I have tons of questions regarding rmap, accounting, GUP, page table
walkers, OOM situations in page walkers, but at this point I am not
(yet) convinced that the added complexity is really worth it. So I'd
appreciate some additional information.



[...]

> TODO list:
> - Handle the swap

Scary if that's not easy to handle :/

> - Rewrite the TLB flush for zapping the COW PTE table.
> - Experiment COW to the entire page table. (Now just for PTE level)
> - Bug in some case from copy_pte_range()::vm_normal_page()::print_bad_pte().
> - Bug of Bad RSS counter in multiple times COW PTE table forking.



-- 
Thanks,

David / dhildenb
Re: [RFC PATCH 0/6] Introduce Copy-On-Write to Page Table
Posted by Matthew Wilcox 3 years, 11 months ago
On Sat, May 21, 2022 at 06:07:27PM +0200, David Hildenbrand wrote:
> I'm missing the most important point: why do we care and why should we
> care to make our COW/fork implementation even more complicated?
> 
> Yes, we might save some page tables and we might reduce the fork() time,
> however, which specific workload really benefits from this and why do we
> really care about that workload? Without even hearing about an example
> user in this cover letter (unless I missed it), I naturally wonder about
> relevance in practice.

As I get older (and crankier), I get less convinced that fork() is
really the right solution for implementing system().  I feel that a
better model is to create a process with zero threads, but have an fd
to it.  Then manipulate the child process through its fd (eg mmap
ld.so, open new fds in that process's fdtable, etc).  Closing the fd
launches a new thread in the process (ensuring nobody has an fd to a
running process, particularly one which is setuid).
Re: [RFC PATCH 0/6] Introduce Copy-On-Write to Page Table
Posted by Andy Lutomirski 3 years, 11 months ago
On 5/21/22 13:12, Matthew Wilcox wrote:
> On Sat, May 21, 2022 at 06:07:27PM +0200, David Hildenbrand wrote:
>> I'm missing the most important point: why do we care and why should we
>> care to make our COW/fork implementation even more complicated?
>>
>> Yes, we might save some page tables and we might reduce the fork() time,
>> however, which specific workload really benefits from this and why do we
>> really care about that workload? Without even hearing about an example
>> user in this cover letter (unless I missed it), I naturally wonder about
>> relevance in practice.
> 
> As I get older (and crankier), I get less convinced that fork() is
> really the right solution for implementing system().  I feel that a
> better model is to create a process with zero threads, but have an fd
> to it.  Then manipulate the child process through its fd (eg mmap
> ld.so, open new fds in that process's fdtable, etc).  Closing the fd
> launches a new thread in the process (ensuring nobody has an fd to a
> running process, particularly one which is setuid).
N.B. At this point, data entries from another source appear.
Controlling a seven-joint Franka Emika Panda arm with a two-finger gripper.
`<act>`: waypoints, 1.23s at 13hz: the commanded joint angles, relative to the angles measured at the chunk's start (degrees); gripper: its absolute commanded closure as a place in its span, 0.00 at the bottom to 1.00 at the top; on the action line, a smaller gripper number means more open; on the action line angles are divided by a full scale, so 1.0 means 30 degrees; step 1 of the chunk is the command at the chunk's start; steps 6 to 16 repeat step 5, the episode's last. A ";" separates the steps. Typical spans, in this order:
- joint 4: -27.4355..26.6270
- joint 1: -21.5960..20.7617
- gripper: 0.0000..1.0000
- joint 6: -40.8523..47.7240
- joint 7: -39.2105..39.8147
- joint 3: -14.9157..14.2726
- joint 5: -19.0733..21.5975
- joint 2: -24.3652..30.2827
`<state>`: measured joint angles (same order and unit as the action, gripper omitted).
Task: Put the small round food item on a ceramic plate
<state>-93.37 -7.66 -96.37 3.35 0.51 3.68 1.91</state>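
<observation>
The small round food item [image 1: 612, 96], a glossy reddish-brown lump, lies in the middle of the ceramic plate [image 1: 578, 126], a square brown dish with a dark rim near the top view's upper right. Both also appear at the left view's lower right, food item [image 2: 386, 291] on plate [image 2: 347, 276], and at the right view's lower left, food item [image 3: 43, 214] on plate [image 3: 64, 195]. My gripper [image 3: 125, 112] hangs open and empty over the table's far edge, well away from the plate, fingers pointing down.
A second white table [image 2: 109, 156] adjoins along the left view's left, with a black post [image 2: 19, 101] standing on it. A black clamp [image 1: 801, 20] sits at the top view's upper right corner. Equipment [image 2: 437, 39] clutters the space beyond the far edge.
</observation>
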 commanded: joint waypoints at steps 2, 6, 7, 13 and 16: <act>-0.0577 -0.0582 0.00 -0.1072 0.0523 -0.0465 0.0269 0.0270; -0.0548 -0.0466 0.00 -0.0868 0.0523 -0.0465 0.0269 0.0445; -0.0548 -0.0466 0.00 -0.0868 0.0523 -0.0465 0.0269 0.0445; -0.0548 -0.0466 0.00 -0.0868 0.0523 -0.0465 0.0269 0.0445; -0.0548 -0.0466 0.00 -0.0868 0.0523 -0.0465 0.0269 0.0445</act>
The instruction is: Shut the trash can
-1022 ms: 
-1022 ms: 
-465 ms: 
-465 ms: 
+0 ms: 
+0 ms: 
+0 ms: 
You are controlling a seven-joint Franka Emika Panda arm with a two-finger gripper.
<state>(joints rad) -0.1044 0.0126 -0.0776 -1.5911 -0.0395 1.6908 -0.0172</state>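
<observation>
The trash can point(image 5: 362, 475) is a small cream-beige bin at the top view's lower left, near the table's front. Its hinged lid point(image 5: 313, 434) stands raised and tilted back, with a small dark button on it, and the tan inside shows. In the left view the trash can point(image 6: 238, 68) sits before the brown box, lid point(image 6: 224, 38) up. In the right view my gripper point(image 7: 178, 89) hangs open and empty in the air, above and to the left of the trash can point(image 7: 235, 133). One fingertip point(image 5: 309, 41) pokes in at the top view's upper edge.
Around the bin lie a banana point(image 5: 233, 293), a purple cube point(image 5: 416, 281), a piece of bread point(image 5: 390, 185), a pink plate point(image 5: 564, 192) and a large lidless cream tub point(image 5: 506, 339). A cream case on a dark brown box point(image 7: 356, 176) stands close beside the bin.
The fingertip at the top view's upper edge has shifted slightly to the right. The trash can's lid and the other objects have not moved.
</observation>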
Heh, I learned serious programming on Windows, and I thought fork() was 
entertaining, cool, and a bad idea when I first learned about it.  (I 
admit I did think the fact that POSIX fork and exec had many fewer 
arguments than CreateProcess was a good thing.)  Don't even get me 
started on setuid -- if I had my way, distros would set NO_NEW_PRIVS on 
boot for the entire system.

I can see a rather different use for this type of shared-pagetable 
technology, though: monstrous MAP_SHARED mappings.  For database and 
some VM users, multiple processes will map the same file.  If there was 
a way to ensure appropriate alignment (or at least encourage it) and a 
way to handle mappings that don't cover the whole file, then having 
multiple mappings share the same page tables could be a decent 
efficiently gain.  This doesn't even need COW -- it's "just" pagetable 
sharing.

It's probably a pipe dream, but I like to imagine that the bookkeeping 
that would enable this would also enable a much less ad-hoc concept of 
who owns which pagetable page.  Then things like x86's KPTI LDT mappings 
would be less disgusting under the hood.

Android would probably like a similar feature for MAP_ANONYMOUS or that 
could otherwise enable Zygote to share paging structures (ideally 
without fork(), although that's my dream, not necessarily Android's). 
This is more complex, since COW is involved.  Also possibly less 
valuable -- possibly the entire benefit and then some would be achieved 
by using huge pages for Zygote and arranging for CoWing one normal-size 
page out of a hugepage COW mapping to only COW the one page.

--Andy
Re: [RFC PATCH 0/6] Introduce Copy-On-Write to Page Table
Posted by Matthew Wilcox 3 years, 11 months ago
On Sat, May 21, 2022 at 03:19:24PM -0700, Andy Lutomirski wrote:
> I can see a rather different use for this type of shared-pagetable
> technology, though: monstrous MAP_SHARED mappings.  For database and some VM
> users, multiple processes will map the same file.  If there was a way to
> ensure appropriate alignment (or at least encourage it) and a way to handle
> mappings that don't cover the whole file, then having multiple mappings
> share the same page tables could be a decent efficiently gain.  This doesn't
> even need COW -- it's "just" pagetable sharing.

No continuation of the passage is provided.